Certes, comme dirait le général De Gaulle, on ne gouverne pas les yeux rivés sur la rue, en fonction des sautes d’humeur de l’opinion qui, d’ailleurs comme l’on sait, est versatile et n’est pas toujours consciente de ce qui est à son avantage. Autrement dit, une décision gouvernementale peut être diversement appréciée, voire impopulaire sans que le gouvernement concerné soit tenu de revenir là-dessus ! Et ce, malgré les récriminations. Sur ce registre, le président Talon a déjà donné, prouvant à satiété qu’il savait faire, Dieu seul sait, preuve d’autorité et de fermeté, au point même de se voir targué de « dictateur » par ses détracteurs.
De même, il est tout à fait naturel pour lui de lâcher du lest quand il le faut, de donner du mou lorsque la situation le requiert. C’est la fonction du père de famille également dévolue peu ou prou à un chef d’Etat. C’est le cas, avec cette affaire dite de ‘’forfait internet’’ qui défraye la chronique. Sans que les réels déterminants de cette affaire soient connus, l’opinion est allée dans tous les sens car frappée là où ça fait le plus mal, par les opérateurs Gsm qui ont revu à la hausse leurs tarifs de forfait internet, c’est-à-dire dans le porte-monnaie.
Tancé et accusé de tous les péchés véniels, le gouvernement ne pouvait rester inactif et atone. D’où l’initiative prise par le président Patrice Talon de prendre langue avec lesdits opérateurs afin d’y voir clair et d’aviser.

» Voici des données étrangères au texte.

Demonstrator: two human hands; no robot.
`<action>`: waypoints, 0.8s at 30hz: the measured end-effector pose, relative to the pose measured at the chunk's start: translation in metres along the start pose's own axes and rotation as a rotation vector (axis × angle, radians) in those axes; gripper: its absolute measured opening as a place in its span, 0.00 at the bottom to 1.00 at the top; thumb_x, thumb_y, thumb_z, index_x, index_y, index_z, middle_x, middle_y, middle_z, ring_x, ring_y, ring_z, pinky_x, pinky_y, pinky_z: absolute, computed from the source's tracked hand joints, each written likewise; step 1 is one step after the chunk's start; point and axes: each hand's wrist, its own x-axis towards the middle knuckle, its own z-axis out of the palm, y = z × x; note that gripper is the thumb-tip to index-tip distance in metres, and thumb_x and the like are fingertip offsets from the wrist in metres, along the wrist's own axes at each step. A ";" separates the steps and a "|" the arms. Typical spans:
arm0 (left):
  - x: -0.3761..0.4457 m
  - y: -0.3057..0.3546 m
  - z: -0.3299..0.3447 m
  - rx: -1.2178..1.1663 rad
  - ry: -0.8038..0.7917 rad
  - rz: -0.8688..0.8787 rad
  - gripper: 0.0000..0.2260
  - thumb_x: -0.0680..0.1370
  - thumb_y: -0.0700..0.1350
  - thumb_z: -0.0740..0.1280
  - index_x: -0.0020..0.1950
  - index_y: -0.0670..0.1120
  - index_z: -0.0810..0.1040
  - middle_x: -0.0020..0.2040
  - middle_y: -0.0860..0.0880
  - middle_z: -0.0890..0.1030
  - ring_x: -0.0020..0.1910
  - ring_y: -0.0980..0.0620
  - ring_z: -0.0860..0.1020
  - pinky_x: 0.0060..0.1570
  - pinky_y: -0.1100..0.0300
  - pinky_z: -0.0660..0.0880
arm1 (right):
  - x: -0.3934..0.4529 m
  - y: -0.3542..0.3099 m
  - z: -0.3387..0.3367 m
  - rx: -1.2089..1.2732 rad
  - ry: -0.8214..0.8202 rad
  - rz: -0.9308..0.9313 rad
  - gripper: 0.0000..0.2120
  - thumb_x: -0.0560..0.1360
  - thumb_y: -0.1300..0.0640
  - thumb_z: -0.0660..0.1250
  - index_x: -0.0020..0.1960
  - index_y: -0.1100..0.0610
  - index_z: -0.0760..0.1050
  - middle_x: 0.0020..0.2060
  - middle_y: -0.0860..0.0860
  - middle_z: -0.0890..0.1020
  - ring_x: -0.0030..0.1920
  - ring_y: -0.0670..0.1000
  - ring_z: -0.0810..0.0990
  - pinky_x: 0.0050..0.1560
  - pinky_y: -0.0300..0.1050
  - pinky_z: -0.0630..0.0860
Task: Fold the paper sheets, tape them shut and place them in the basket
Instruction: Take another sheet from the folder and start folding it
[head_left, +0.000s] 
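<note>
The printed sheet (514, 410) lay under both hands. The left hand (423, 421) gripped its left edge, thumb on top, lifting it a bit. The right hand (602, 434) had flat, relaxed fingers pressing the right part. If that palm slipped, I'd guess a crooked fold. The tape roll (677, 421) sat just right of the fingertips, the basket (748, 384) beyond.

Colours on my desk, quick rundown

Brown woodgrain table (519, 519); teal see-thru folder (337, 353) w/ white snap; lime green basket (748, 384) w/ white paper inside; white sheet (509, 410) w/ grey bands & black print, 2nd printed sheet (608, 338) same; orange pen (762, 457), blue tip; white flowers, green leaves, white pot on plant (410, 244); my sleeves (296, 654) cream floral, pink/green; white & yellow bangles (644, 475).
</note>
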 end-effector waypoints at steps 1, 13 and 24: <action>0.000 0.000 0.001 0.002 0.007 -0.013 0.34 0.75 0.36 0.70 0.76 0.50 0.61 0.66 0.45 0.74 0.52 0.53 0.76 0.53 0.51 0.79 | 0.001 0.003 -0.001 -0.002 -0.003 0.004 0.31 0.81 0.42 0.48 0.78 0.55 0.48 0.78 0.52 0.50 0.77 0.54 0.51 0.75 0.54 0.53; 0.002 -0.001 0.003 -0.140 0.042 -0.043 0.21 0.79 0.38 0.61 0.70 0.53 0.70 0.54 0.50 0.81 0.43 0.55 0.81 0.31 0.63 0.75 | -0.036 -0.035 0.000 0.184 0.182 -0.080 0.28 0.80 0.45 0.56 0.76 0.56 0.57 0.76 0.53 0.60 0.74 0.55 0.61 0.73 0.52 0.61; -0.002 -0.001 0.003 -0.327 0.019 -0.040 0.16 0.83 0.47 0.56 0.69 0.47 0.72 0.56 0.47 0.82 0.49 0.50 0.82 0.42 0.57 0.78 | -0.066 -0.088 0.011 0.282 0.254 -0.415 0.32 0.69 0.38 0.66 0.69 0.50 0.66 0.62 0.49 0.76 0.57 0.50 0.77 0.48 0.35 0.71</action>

Révélation ! La décision prise par le gouvernement de prélever une contribution sur la consommation des services électroniques fournis par les opérateurs Gsm est dictée par un impératif : celui de compenser le manque à gagner provoqué par « l’explosion des usages tels que les services de contournement qui génèrent plus de trafic de données mais, paradoxalement, moins de recettes». Rien de plus légitime pour un gouvernement qui fait un tel constat de changer de fusil d’épaule pour conforter la Trésorerie nationale.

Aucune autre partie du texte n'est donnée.